▸ **Exercise brief**
Which lines of the data contain the string "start"? Copy every one of them.

[[ Supplied material open ]]

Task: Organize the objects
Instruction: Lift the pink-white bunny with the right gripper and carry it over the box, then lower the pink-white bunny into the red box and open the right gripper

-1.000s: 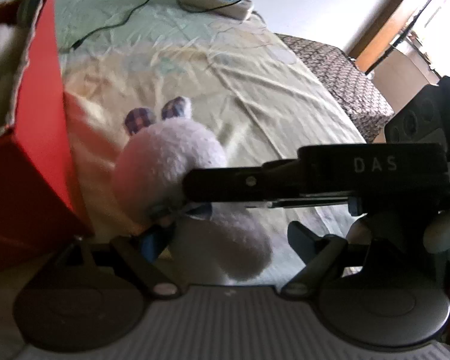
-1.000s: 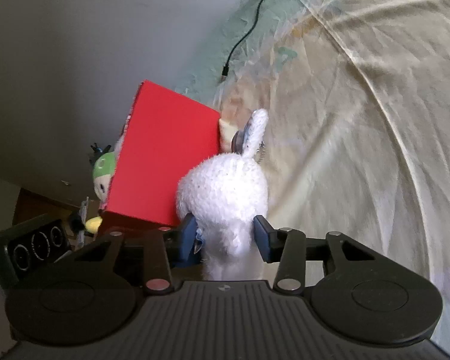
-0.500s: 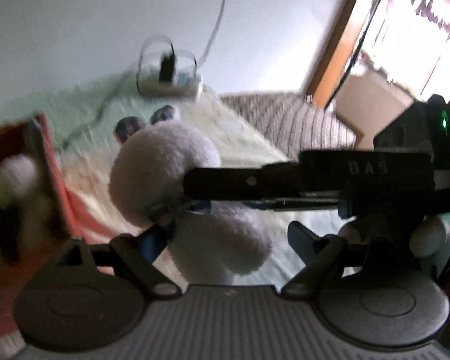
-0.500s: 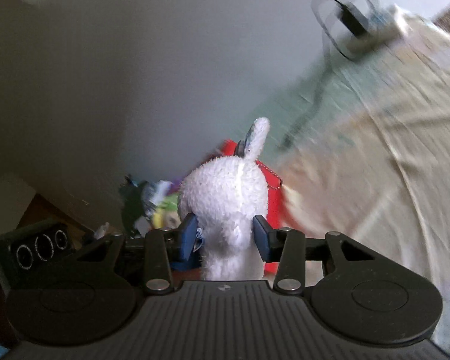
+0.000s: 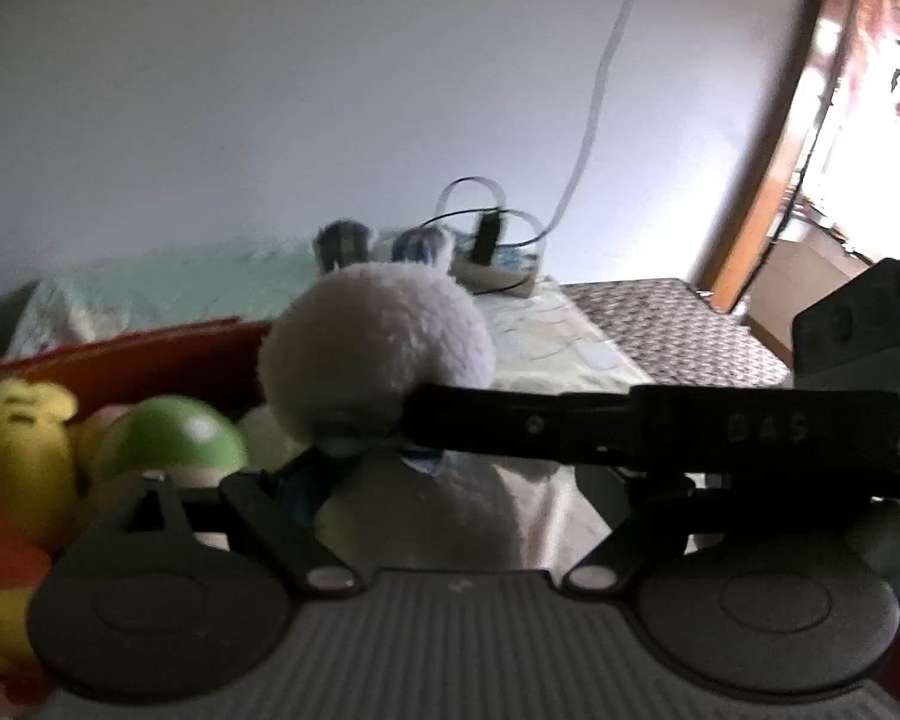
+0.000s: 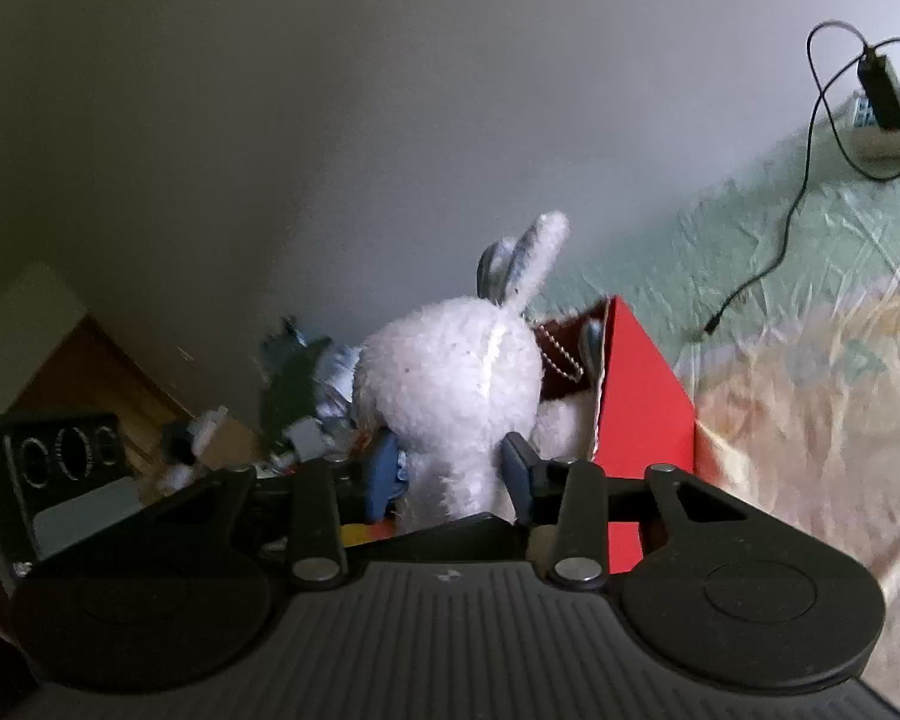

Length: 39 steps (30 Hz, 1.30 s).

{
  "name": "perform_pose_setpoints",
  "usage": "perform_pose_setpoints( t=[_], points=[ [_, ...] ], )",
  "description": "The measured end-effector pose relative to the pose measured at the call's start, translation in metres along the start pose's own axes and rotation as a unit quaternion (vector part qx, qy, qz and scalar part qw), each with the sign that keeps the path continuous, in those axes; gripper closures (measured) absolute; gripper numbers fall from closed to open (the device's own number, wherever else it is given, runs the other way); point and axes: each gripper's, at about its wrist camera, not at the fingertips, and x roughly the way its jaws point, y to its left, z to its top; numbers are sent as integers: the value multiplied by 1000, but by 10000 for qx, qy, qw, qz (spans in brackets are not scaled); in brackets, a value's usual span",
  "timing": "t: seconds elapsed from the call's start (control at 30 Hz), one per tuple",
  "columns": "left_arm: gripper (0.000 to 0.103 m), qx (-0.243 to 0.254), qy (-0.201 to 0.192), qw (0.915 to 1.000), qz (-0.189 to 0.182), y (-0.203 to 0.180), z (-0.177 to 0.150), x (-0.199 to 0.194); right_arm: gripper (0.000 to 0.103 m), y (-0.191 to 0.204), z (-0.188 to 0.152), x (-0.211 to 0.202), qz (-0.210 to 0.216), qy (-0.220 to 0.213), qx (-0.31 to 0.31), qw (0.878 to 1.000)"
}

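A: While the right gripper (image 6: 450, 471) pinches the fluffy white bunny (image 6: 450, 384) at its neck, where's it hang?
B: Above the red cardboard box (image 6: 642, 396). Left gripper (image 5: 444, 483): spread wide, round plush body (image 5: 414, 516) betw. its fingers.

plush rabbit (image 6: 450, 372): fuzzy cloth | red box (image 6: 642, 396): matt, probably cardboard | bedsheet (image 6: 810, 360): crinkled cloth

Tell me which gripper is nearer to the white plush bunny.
Right. The right gripper is clamped on the white plush bunny, its fingers pressing both sides. The left gripper sits alongside with the bunny's body between its spread fingers; contact there is unclear.
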Motion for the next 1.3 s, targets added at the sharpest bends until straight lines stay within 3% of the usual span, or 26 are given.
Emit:
perform_pose_setpoints(
  t=[0.17,0.37,0.43,0.53,0.77,0.87,0.97,1.07,1.1,1.13,1.17,1.3],
  points=[
    [20,-204,143,9996,104,29,-8,6,65,3,-4,31,-301,159,-99,9994],
    [20,-349,154,9988,297,56,-18,2,67,7,-10,65,-296,547,-32,9981],
    [20,-485,176,9981,330,67,-20,-1,67,19,-18,70,-489,498,-497,9963],
    [20,-593,198,9977,256,78,-23,-4,66,22,-22,67,-476,474,-355,9971],
    [20,-404,186,9987,259,82,-28,-10,49,26,-12,49,-641,459,-518,9955],
    [20,-468,142,9986,225,85,-29,-14,41,30,-10,38,-692,202,-597,9956],
    [20,-552,97,9982,206,87,-29,-18,40,29,-7,28,-693,-97,-418,9967],
    [19,-594,80,9979,226,88,-29,-20,48,25,-1,25,-894,-389,-190,9951],
    [19,-596,77,9979,238,87,-28,-21,55,23,1,27,-923,-415,-83,9948],
    [19,-595,74,9979,263,87,-29,-22,71,21,3,33,-904,-390,35,9951],
    [19,-595,71,9978,290,87,-28,-23,78,18,5,39,-884,-285,166,9955],
    [18,-673,48,9967,451,91,-28,-28,81,20,-1,60,-807,-153,111,9966]
  ],
)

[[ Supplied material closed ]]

▸ **Answer space**
  "description": "The measured end-effector pose relative to the pose measured at the call's start, translation in metres along the start pose's own axes and rotation as a unit quaternion (vector part qx, qy, qz and scalar part qw), each with the sign that keeps the path continuous, in those axes; gripper closures (measured) absolute; gripper numbers fall from closed to open (the device's own number, wherever else it is given, runs the other way); point and axes: each gripper's, at about its wrist camera, not at the fingertips, and x roughly the way its jaws point, y to its left, z to its top; numbers are sent as integers: the value multiplied by 1000, but by 10000 for qx, qy, qw, qz (spans in brackets are not scaled); in brackets, a value's usual span",
  "timing": "t: seconds elapsed from the call's start (control at 30 Hz), one per tuple",

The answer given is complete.